Consider this long-standing piece of gaming wisdom: only call for a roll when it actually matters to the game. This answers to certain obvious stupidities, like making people roll to walk across the room, but it plays out in a lot more subtle ways. For example, the killer app of the Gumshoe system addresses this issue when dealing with clues in a mystery. Since you need to find clues to move things forward, don't call for a roll, just let people find them. It's a neat trick, though like most such tricks I think the lesson is more useful than the mechanic itself.
The line between what obviously should be rolled for and what should not can get pretty fuzzy and is shaped by GM and player expectations. One game may only expect a roll when something would be considered difficult, while another game might only call for rolls when dramatically appropriate. This is all well and good, and there's a lot to explore in this space, but one thing I rarely see addressed is the question of who is rolling.
This struck me while I was flipping through Cold City this morning. There's an example there of picking a lock, which is used to illustrate the question of when you should or should not call for a roll. CC handles this very clearly - if the lock needs to be picked to move the story forward then don't roll - but the example twigged something in my mind. If I had picked something like lockpick or burglar as my concept, I would feel pretty ripped off if other people got to pick those locks without a roll for the sake of drama.
I would feel like my choices are being devalued. I am the lockpicking guy, and if I'm there I should be picking the lock. Even more importantly, if I'm not there, then my absence should matter. Couched in dramatic terms, my absence should make that lock dramatically important because it is not about the lock, it's about me.
This is rarely a problem in systems that call for a roll based on difficulty - in that case the lack of skill will make itself known quickly, and the value of the skill is illustrated - but in any other game, this is something to watch for.

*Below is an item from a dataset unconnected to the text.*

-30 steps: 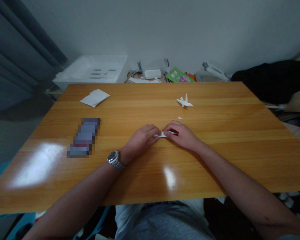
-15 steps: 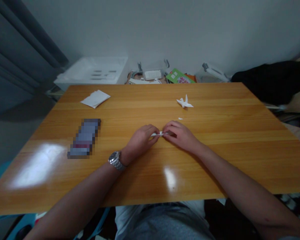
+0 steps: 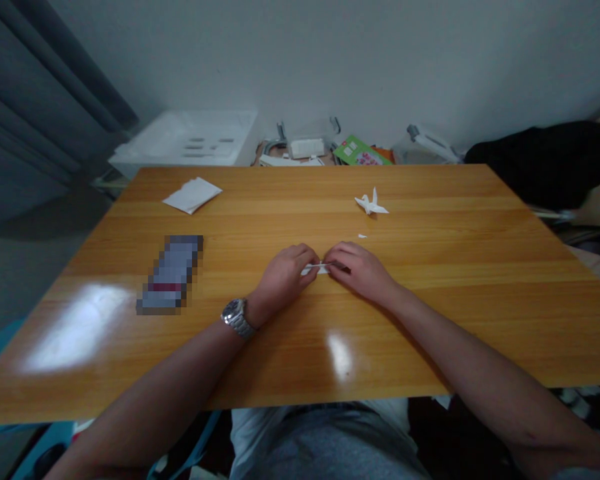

On the simplest level, this is a matter of looking for the skills that only one character has taken, and remembering to flag any incidence of that skill as potentially dramatic, especially in the absence of the character, In their presence, you're welcome to forgo rolls so long as it's understood that the reason they can forgo rolls is because the character is awesome.
It also might call for a bit more of a nuanced understanding of the system. For example, if you're playing storyteller and one person has 5 dots in a skill, even if others have 1 or 2 dots, then that skill is still probably their bailiwick, at least in their own mind. Similarly, things like specialties or merits/advantages might be flags of things the character has a stake in.
The bottom line is that it's totally cool to not call for a roll for something that is not going to be fun or interesting, but you need to keep the specifics of your characters in mind when you make those decisions. The decision of when you do and don't call for a roll is a quiet but powerful way to show respect for their role, or to just as easily disrespect it entirely.
1 - The lesson, that you should not let information fail to reach the characters when its needed, is easily ported to other games that call it out less explicitly. it's a great example of a rule teaching a technique.
2 - Cold City is awesome, and I'm totally not criticizing it here, it's just what got me thinking.
3 - Contacts are a great and often problematic illustration of this. Since GMs and published adventures usually have specific NPCs written up to give characters information, thought is rarely given to what contacts the characters do or do not have. That ends up sucking for the guy who actually bought some contacts, because if Joe NPC is always going to show up in accordance with the game's needs, those contacts are effectively flagged as secondary. Not to say every NPC in the game has to flow through the character with contacts, but things need to tilt that way, even if it means rewriting or re-using the occasional NPC.